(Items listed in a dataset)
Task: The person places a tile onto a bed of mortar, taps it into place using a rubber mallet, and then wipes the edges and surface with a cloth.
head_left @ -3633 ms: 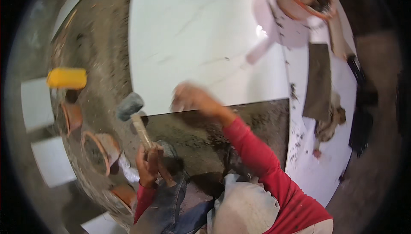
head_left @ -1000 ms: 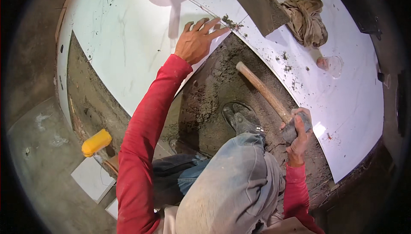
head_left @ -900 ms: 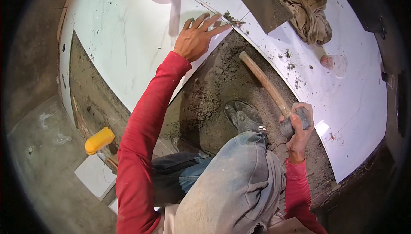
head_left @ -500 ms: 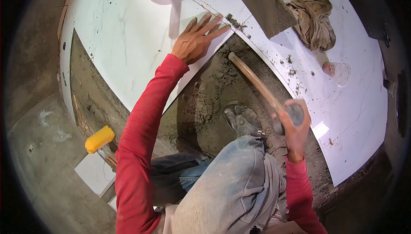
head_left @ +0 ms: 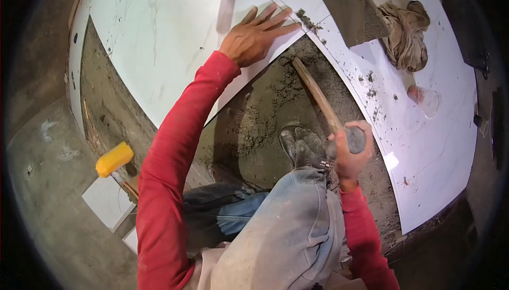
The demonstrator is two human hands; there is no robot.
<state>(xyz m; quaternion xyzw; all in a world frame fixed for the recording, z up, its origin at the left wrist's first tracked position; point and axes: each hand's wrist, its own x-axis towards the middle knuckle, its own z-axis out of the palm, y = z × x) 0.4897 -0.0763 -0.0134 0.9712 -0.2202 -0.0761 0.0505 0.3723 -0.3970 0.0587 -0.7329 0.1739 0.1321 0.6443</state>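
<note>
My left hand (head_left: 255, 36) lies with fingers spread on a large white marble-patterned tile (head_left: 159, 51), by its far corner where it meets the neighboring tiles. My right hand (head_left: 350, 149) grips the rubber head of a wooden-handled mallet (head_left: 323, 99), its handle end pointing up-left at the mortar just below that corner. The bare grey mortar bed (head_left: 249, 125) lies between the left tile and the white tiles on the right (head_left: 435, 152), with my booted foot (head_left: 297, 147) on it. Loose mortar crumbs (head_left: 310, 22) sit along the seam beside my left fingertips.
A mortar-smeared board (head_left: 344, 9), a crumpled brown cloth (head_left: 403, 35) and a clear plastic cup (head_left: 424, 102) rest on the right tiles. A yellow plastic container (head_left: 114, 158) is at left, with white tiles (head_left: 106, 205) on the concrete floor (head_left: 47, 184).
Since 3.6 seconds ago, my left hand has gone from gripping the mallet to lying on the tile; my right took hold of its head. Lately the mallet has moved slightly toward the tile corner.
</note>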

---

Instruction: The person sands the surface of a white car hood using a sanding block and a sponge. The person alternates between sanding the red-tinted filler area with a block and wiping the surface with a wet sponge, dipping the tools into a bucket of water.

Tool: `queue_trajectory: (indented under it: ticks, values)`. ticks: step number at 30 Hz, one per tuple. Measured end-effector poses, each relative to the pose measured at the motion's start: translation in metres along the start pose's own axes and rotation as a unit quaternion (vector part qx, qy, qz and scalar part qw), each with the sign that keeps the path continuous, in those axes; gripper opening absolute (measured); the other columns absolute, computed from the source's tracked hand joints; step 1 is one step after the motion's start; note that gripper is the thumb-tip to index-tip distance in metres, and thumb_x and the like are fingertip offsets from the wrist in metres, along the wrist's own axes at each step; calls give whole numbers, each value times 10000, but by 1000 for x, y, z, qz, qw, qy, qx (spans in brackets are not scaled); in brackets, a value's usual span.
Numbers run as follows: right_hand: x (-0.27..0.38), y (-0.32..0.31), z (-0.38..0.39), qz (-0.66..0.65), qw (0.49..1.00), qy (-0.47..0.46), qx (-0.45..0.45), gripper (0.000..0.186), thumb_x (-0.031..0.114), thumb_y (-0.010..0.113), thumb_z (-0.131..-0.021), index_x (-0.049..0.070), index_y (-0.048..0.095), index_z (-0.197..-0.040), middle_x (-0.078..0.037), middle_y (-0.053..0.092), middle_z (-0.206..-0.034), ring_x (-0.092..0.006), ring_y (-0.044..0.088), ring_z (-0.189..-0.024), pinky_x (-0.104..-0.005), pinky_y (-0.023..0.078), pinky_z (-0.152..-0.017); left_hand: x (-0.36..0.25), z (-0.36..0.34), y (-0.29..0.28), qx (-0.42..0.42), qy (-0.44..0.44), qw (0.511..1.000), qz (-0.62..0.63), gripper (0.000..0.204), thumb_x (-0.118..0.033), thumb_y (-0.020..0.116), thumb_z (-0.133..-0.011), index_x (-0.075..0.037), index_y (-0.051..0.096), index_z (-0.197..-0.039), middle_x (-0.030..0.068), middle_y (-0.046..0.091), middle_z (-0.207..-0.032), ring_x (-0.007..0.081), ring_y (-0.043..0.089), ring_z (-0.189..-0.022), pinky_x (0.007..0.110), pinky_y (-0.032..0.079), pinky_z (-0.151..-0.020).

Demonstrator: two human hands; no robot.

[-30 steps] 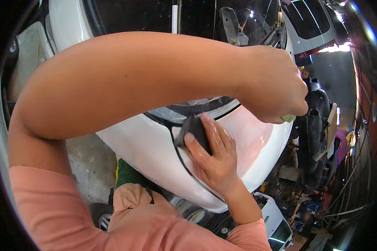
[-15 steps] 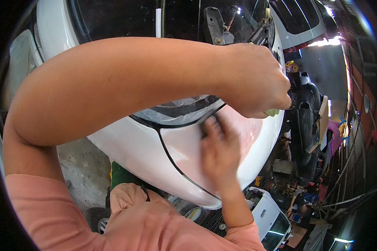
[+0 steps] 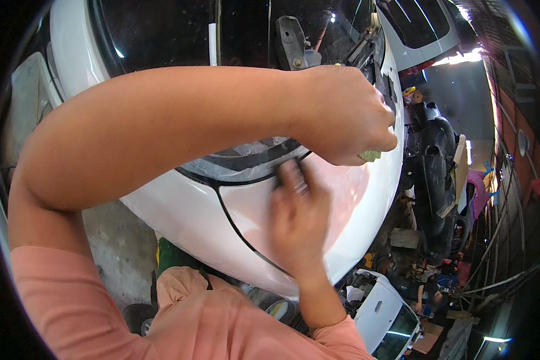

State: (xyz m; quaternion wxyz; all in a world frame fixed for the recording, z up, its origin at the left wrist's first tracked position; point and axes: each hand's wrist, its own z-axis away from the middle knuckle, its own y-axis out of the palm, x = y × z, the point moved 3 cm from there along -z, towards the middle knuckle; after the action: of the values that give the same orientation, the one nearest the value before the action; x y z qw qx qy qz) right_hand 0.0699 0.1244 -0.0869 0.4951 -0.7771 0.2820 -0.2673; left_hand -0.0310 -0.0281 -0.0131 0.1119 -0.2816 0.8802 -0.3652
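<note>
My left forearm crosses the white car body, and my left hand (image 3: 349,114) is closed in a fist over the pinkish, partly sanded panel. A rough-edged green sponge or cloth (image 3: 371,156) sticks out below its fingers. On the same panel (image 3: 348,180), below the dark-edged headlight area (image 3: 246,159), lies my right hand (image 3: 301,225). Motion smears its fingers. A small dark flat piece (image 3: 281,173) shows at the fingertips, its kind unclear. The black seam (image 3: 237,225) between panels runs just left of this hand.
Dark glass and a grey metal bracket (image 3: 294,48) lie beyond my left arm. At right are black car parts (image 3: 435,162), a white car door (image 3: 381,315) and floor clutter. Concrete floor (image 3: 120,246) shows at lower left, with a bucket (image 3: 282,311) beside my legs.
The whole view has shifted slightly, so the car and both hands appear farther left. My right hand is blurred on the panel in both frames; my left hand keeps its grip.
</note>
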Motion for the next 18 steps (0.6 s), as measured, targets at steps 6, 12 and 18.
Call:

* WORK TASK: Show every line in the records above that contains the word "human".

* RESPONSE TO THE EXERCISE:
The demonstrator is two human hands; there is no robot.
Demonstrator: two human hands; no robot.

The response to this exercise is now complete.